Beneath this line are the data; copy exactly the part of them that opens with the line containing "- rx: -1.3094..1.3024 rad" and closes with the line containing "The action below", and only that part.

(Records for the exercise)

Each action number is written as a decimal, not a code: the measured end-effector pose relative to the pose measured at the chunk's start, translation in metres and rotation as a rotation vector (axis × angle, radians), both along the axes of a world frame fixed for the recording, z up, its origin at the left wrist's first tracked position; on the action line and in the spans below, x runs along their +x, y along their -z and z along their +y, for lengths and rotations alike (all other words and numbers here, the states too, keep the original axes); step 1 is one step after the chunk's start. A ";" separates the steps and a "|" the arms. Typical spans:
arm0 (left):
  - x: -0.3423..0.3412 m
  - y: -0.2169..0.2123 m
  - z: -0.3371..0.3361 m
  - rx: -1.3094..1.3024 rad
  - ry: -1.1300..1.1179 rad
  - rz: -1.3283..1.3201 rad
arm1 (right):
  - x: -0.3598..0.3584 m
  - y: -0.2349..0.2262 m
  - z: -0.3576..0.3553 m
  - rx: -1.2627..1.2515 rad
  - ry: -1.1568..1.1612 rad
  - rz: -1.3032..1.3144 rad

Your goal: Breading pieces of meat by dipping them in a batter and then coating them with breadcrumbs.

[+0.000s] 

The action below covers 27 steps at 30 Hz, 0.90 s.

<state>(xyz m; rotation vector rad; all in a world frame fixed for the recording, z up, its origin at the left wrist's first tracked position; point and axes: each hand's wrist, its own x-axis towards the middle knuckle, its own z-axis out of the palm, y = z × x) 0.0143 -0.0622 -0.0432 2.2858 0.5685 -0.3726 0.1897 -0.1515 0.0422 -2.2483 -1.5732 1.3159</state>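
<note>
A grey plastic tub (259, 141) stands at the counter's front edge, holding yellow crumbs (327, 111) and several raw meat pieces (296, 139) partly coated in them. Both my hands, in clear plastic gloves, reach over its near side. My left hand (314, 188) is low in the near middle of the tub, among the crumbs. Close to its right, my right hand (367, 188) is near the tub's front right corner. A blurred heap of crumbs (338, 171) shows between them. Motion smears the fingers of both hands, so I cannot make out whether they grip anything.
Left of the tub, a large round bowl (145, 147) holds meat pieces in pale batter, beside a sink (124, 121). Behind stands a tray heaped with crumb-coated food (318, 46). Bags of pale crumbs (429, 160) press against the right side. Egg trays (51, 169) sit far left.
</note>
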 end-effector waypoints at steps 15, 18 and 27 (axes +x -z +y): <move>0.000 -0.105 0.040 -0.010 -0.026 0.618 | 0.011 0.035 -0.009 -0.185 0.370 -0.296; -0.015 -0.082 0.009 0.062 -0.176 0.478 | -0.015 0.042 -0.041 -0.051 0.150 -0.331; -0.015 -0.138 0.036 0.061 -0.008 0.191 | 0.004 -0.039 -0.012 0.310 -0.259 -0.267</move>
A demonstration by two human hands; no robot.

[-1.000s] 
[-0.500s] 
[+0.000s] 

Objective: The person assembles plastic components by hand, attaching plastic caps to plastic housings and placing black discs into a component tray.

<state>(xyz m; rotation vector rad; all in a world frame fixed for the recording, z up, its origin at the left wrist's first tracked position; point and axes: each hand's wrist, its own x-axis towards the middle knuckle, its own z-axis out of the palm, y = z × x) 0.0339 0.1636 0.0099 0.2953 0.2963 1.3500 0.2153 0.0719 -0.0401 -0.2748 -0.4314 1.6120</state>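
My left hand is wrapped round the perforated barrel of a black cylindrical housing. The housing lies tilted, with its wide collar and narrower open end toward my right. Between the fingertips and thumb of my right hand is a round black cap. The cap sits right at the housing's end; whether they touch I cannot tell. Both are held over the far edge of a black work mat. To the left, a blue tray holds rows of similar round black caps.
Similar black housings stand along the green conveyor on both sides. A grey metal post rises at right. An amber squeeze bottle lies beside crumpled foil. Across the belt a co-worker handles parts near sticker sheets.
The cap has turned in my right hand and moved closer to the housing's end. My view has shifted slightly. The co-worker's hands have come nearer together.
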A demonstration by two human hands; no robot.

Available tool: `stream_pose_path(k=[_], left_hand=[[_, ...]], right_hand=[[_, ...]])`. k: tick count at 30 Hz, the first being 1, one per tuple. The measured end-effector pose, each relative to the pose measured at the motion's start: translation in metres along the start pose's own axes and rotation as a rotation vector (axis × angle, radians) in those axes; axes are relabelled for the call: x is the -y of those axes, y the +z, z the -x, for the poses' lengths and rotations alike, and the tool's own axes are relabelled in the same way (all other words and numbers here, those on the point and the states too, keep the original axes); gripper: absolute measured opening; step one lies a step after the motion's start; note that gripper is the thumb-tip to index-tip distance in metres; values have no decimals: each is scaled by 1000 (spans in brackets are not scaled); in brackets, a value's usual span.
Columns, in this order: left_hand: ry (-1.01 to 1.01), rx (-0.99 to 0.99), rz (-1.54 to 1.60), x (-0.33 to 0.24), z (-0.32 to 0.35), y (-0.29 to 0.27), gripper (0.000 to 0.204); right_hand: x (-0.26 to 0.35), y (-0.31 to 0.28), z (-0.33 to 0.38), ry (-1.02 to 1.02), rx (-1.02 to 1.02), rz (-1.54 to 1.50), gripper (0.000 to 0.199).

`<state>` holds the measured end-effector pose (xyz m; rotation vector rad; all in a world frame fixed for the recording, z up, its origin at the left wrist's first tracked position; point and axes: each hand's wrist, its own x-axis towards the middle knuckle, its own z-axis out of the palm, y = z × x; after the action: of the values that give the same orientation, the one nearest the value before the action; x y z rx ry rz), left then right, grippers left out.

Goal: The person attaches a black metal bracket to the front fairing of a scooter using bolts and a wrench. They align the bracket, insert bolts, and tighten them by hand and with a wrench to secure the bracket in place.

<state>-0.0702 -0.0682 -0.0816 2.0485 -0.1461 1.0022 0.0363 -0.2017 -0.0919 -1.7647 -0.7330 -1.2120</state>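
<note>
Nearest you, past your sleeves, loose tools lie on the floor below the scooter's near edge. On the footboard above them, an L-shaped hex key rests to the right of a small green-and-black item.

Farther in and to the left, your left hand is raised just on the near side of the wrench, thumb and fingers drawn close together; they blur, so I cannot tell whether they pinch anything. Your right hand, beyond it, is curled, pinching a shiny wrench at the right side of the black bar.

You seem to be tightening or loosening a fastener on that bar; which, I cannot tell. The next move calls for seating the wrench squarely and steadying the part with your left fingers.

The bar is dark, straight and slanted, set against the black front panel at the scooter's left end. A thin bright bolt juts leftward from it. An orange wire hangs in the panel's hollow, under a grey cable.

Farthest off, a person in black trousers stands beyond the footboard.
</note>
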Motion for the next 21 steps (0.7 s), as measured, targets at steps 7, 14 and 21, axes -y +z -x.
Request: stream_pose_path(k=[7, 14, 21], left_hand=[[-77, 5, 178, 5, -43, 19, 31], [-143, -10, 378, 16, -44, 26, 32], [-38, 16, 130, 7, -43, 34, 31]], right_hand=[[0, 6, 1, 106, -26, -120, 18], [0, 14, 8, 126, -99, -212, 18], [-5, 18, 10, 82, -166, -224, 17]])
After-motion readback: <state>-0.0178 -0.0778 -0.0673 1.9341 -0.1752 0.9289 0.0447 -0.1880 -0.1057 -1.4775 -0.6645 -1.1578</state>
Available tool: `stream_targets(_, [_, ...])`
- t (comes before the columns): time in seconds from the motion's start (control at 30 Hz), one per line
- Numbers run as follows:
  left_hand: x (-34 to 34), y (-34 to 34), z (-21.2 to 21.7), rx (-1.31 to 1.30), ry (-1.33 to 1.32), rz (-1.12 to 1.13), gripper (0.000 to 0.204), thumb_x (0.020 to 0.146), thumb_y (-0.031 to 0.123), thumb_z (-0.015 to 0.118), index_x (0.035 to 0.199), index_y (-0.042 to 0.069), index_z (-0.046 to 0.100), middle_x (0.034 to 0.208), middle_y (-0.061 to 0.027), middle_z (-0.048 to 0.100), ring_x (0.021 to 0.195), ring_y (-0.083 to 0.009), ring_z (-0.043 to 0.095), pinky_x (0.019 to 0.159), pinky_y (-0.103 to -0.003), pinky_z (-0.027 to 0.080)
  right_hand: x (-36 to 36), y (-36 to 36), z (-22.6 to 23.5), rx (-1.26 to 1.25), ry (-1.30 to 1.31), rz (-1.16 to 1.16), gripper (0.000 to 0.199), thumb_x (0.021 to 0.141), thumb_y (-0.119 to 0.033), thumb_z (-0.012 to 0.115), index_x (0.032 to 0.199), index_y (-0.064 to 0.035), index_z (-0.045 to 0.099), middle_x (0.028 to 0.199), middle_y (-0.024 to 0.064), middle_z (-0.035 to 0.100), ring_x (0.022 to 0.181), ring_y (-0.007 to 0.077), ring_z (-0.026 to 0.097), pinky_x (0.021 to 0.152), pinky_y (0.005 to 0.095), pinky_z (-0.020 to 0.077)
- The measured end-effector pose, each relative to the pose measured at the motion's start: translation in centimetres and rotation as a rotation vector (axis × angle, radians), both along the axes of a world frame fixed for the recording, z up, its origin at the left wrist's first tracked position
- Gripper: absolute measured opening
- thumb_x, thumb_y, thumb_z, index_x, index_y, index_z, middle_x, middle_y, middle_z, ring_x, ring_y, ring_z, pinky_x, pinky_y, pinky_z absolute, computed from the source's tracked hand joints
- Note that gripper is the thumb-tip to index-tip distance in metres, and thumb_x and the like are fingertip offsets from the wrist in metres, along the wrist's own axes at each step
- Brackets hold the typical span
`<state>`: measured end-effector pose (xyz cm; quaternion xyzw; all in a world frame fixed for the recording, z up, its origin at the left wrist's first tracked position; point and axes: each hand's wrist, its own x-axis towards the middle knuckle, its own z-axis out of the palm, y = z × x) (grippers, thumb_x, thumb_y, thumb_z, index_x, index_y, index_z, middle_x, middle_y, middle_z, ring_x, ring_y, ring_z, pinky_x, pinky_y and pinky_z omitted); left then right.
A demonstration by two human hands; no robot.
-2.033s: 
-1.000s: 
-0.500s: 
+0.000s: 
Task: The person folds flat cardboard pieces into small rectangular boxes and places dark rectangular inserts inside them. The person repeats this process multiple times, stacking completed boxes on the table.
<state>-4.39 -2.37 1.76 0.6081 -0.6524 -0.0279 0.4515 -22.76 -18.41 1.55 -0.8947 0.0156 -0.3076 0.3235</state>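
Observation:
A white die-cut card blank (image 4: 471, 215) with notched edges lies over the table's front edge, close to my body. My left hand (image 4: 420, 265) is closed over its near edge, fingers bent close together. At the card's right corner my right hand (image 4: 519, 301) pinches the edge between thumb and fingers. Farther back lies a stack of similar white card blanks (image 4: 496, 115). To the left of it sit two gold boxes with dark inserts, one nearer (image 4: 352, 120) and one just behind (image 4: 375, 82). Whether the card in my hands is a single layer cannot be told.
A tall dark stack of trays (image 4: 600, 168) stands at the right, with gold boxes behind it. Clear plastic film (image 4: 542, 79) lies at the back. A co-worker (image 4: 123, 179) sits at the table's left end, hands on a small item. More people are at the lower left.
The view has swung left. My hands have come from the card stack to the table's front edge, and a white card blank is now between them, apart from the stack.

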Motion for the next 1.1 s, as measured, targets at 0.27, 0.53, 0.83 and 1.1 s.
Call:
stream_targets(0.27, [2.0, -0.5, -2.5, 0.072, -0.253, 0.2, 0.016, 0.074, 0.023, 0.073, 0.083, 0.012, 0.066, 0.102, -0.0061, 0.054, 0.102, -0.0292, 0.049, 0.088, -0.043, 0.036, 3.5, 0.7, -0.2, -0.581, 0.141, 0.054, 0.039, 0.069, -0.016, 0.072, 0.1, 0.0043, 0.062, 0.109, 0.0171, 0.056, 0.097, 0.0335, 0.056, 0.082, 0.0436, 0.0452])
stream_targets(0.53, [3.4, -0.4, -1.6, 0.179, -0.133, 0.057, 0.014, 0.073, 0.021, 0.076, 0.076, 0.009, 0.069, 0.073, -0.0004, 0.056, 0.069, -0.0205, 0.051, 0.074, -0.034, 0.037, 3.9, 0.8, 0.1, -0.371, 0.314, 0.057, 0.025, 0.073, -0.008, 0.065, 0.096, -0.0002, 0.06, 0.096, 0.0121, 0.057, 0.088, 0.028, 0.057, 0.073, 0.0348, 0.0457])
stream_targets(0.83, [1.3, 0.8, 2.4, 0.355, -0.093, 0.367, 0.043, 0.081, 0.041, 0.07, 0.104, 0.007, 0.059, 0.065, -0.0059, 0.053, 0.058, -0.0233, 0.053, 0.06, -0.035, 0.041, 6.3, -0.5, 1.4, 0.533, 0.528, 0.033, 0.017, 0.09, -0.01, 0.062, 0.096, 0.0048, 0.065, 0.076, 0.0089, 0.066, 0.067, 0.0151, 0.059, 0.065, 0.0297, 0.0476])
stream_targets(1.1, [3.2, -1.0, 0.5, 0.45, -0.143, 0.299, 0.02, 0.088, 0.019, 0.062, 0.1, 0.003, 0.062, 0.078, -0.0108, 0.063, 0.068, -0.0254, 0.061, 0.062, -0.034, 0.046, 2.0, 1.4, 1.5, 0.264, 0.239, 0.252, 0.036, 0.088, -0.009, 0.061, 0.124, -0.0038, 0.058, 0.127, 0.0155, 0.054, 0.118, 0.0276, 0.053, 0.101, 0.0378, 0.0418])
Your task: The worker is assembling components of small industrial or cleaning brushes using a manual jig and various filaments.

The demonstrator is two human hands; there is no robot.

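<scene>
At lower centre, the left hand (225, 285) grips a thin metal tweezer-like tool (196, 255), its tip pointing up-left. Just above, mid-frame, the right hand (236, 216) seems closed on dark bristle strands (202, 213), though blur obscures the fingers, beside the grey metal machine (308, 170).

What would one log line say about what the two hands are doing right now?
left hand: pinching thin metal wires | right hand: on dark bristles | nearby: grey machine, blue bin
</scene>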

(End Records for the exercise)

_Answer to this exercise:_
  - rx: -1.3094..1.3024 rad
  - ry: -1.1300..1.1179 rad
  - rz: -1.3283..1.3201 rad
arm1 (right):
  - x: -0.3598..0.3584 m
  - y: -0.2349..0.2262 m
  - z: -0.3576..0.3553 m
  - rx: -1.2627..1.2515 rad
  - ry: -1.1568..1.1612 rad
  - rz: -1.3032..1.3144 rad

Your goal: Breading pieces of meat by dipping them in a batter and then coating them with breadcrumbs.

[+0.000s] 

The action below covers 27 steps at 30 Hz, 0.90 s.

The required output has been given.